Assigned task:
From the data below, set down exactly the lines between the one holding "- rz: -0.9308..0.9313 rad" and the one holding "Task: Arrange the", inclusive, and no others.

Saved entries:
"""
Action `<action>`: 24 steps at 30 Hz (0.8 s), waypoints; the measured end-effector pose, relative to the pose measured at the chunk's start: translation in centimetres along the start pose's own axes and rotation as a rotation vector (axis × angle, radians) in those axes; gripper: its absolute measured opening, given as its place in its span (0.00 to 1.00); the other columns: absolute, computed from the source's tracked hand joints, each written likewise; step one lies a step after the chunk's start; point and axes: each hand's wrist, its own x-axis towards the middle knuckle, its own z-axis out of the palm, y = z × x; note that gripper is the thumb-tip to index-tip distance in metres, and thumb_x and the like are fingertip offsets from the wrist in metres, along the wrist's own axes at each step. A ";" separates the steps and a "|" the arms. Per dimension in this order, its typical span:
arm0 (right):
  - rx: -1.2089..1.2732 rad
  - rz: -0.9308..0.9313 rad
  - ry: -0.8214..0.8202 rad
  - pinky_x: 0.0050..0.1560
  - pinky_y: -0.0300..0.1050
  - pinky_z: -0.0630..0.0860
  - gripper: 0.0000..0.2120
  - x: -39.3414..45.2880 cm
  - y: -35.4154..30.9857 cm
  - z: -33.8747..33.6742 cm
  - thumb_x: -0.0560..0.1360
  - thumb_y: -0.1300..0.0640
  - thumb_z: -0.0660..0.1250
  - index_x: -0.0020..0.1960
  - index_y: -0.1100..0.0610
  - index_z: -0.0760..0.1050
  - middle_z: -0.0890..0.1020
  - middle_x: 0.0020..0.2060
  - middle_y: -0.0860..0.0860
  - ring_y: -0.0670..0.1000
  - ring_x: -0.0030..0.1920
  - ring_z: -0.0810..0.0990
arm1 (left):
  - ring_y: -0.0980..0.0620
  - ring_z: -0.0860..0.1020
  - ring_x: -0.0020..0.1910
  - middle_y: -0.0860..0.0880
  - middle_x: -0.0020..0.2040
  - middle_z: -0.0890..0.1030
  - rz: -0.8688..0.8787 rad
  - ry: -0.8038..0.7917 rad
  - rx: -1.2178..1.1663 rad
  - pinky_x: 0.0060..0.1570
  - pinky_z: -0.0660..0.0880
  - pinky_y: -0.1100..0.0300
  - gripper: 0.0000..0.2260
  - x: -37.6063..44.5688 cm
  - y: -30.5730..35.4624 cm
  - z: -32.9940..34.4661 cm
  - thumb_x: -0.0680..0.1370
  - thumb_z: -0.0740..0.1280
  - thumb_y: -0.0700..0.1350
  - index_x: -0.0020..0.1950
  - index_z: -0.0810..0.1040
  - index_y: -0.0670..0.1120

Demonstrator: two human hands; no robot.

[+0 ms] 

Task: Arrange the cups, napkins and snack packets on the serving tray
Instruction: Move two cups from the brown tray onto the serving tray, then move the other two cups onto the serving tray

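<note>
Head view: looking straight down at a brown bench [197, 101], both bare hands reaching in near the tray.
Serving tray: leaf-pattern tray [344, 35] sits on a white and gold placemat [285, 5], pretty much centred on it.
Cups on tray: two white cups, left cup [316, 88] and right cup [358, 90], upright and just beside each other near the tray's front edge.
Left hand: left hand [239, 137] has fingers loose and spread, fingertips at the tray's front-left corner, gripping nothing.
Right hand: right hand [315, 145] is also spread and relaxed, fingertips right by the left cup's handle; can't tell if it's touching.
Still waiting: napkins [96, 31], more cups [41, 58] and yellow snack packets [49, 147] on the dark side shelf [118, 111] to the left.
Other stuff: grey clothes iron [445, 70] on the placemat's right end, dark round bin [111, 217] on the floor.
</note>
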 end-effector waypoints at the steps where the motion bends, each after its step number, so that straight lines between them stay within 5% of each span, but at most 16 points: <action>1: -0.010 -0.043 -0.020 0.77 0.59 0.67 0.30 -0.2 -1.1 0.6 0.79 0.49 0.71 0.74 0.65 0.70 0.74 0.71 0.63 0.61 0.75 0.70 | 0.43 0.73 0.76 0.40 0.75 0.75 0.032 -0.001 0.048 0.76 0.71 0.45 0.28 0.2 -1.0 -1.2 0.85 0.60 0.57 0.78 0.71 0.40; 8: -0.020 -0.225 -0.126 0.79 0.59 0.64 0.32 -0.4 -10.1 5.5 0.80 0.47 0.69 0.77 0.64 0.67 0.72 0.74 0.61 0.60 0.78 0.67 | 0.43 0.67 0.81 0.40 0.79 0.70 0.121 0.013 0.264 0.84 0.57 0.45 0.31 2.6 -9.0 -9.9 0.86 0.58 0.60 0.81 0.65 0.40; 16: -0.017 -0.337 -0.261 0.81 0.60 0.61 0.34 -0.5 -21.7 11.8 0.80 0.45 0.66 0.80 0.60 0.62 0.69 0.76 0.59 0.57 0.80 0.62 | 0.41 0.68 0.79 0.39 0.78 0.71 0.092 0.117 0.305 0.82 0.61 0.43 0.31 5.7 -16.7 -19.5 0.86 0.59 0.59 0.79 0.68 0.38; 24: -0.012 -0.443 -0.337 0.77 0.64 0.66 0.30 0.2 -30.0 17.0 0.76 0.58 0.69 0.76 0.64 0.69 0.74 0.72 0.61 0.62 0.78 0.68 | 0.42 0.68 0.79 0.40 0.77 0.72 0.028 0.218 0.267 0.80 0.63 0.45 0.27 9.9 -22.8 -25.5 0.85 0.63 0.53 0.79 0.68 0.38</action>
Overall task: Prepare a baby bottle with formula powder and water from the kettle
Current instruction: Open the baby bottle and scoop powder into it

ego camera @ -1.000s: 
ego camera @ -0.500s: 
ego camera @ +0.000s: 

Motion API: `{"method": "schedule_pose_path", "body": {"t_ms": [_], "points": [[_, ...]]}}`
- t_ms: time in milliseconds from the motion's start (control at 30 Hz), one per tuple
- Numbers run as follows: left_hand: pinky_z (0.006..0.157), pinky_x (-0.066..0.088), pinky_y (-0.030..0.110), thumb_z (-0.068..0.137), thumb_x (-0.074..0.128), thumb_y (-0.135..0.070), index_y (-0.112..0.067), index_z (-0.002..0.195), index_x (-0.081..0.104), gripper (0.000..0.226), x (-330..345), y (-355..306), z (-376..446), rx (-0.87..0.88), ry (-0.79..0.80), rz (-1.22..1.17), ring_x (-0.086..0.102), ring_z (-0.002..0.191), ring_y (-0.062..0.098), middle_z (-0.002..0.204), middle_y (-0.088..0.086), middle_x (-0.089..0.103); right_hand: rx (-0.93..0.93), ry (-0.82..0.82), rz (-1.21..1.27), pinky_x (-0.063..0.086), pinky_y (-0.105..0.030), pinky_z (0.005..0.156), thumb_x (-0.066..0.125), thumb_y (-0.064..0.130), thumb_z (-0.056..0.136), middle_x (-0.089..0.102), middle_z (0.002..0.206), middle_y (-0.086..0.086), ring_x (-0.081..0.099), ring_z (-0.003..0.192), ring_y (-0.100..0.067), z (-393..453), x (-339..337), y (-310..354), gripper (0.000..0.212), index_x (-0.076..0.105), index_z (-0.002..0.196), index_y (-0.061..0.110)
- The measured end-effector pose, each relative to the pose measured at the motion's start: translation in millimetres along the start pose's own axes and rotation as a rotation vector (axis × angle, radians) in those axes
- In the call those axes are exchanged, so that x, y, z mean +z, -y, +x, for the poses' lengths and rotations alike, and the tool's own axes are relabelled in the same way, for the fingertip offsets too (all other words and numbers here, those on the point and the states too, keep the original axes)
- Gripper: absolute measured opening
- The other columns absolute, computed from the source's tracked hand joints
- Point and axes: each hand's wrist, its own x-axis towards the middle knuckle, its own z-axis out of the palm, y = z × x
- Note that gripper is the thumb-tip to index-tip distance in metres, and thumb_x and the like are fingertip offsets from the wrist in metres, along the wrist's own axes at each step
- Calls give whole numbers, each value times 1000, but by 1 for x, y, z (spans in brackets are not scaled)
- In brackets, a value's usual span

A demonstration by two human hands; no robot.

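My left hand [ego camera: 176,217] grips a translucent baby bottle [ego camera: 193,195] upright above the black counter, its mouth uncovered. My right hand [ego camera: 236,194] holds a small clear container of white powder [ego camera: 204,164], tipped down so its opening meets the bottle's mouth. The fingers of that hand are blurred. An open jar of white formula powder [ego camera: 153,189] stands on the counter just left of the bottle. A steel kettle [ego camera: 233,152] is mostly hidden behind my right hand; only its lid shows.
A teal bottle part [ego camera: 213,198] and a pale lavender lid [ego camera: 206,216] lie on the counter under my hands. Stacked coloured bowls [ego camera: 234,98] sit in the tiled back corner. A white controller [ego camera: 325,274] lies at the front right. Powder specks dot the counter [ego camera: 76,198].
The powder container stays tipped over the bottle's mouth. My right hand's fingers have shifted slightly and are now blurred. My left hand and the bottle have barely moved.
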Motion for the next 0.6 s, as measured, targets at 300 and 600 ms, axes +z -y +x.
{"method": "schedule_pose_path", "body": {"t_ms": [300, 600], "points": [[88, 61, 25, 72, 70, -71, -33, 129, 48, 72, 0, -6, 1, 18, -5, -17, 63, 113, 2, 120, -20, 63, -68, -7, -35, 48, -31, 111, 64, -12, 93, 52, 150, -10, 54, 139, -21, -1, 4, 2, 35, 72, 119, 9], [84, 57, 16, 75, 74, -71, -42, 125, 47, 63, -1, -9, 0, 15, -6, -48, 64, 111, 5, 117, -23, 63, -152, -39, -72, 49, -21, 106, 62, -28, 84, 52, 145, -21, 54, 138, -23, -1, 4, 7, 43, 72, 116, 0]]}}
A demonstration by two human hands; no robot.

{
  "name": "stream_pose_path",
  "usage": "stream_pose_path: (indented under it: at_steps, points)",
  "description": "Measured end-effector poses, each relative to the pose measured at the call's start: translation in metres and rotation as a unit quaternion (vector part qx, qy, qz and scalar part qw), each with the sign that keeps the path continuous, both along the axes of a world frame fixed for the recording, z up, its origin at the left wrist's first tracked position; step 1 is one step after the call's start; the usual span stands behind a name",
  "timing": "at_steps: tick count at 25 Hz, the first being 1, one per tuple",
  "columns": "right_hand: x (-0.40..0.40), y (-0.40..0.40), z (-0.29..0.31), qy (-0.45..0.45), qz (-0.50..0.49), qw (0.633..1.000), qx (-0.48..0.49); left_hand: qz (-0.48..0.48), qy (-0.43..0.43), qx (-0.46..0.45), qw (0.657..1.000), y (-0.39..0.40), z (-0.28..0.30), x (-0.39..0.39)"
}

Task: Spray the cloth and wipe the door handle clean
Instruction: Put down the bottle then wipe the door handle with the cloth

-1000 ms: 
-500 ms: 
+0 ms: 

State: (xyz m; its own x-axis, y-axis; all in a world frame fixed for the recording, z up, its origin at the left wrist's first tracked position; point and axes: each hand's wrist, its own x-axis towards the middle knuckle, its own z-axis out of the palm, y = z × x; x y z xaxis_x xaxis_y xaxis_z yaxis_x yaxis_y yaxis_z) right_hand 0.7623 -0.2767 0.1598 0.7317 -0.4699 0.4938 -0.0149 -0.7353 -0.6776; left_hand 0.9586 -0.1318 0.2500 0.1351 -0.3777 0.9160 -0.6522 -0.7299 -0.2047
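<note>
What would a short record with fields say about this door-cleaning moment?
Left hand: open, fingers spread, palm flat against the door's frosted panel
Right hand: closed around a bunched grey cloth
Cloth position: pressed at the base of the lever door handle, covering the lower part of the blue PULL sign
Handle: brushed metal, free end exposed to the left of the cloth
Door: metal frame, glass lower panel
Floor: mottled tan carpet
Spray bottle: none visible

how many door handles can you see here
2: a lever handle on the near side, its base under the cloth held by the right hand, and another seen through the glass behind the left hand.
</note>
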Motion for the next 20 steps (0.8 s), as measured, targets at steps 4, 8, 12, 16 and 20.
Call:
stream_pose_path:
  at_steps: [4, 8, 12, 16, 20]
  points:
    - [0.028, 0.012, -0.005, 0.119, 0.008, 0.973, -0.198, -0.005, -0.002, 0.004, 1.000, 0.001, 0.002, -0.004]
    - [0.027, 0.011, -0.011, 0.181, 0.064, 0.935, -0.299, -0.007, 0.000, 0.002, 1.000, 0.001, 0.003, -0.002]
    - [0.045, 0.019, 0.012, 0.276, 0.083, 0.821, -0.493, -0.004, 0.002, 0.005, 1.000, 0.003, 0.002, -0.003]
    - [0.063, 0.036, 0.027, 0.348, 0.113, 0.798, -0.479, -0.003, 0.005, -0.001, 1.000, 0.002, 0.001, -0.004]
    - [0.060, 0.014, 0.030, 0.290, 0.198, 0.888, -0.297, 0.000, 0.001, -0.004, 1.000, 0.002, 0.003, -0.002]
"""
Completed task:
  - rz: -0.9308..0.9313 rad
  - ry: -0.8214..0.8202 rad
  - pinky_x: 0.0050..0.1560
  - pinky_y: -0.0300..0.1050
  - pinky_z: -0.0630..0.0860
  - gripper: 0.0000..0.2120
  - x: -39.3414..45.2880 cm
  - y: -35.4154..30.9857 cm
  - z: -33.8747..33.6742 cm
  - thumb_x: -0.0560..0.1360
  - thumb_y: -0.1300..0.0640
  - thumb_z: -0.0660..0.1250
  - index_x: -0.0020..0.1960
  - index_y: -0.1100..0.0610
  - index_z: -0.0760..0.1050
  - middle_z: -0.0890..0.1020
  - middle_x: 0.0020..0.2060
  - middle_y: -0.0860..0.0860
  - ring_y: -0.0670..0.1000
  - ring_x: -0.0030..0.1920
  - ring_z: -0.0810..0.0990
arm1 (left):
  - ring_y: -0.0980..0.0620
  - ring_z: -0.0860..0.1020
  - ring_x: -0.0020..0.1910
  - middle_y: -0.0860..0.0880
  - middle_x: -0.0020..0.2040
  - middle_z: -0.0890..0.1030
  - rz: -0.8688..0.8787 rad
  - ry: -0.8038..0.7917 rad
  - rx: -1.2178..1.1663 rad
  - pinky_x: 0.0060..0.1570
  - pinky_z: -0.0660..0.0880
  - pinky_y: -0.1100..0.0300
  - gripper: 0.0000..0.2260
  - x: -37.6063..44.5688 cm
  - y: -30.5730..35.4624 cm
  - z: -32.9940..34.4661 cm
  - thumb_x: -0.0680..0.1370
  - thumb_z: -0.0740..0.1280
  - thumb_y: -0.0700..0.1350
  - index_x: -0.0020..0.1950
  - index_z: -0.0810..0.1040
  - index_y: -0.0670..0.1120

Demonstrator: two human hands; no robot.

[+0 ms] 

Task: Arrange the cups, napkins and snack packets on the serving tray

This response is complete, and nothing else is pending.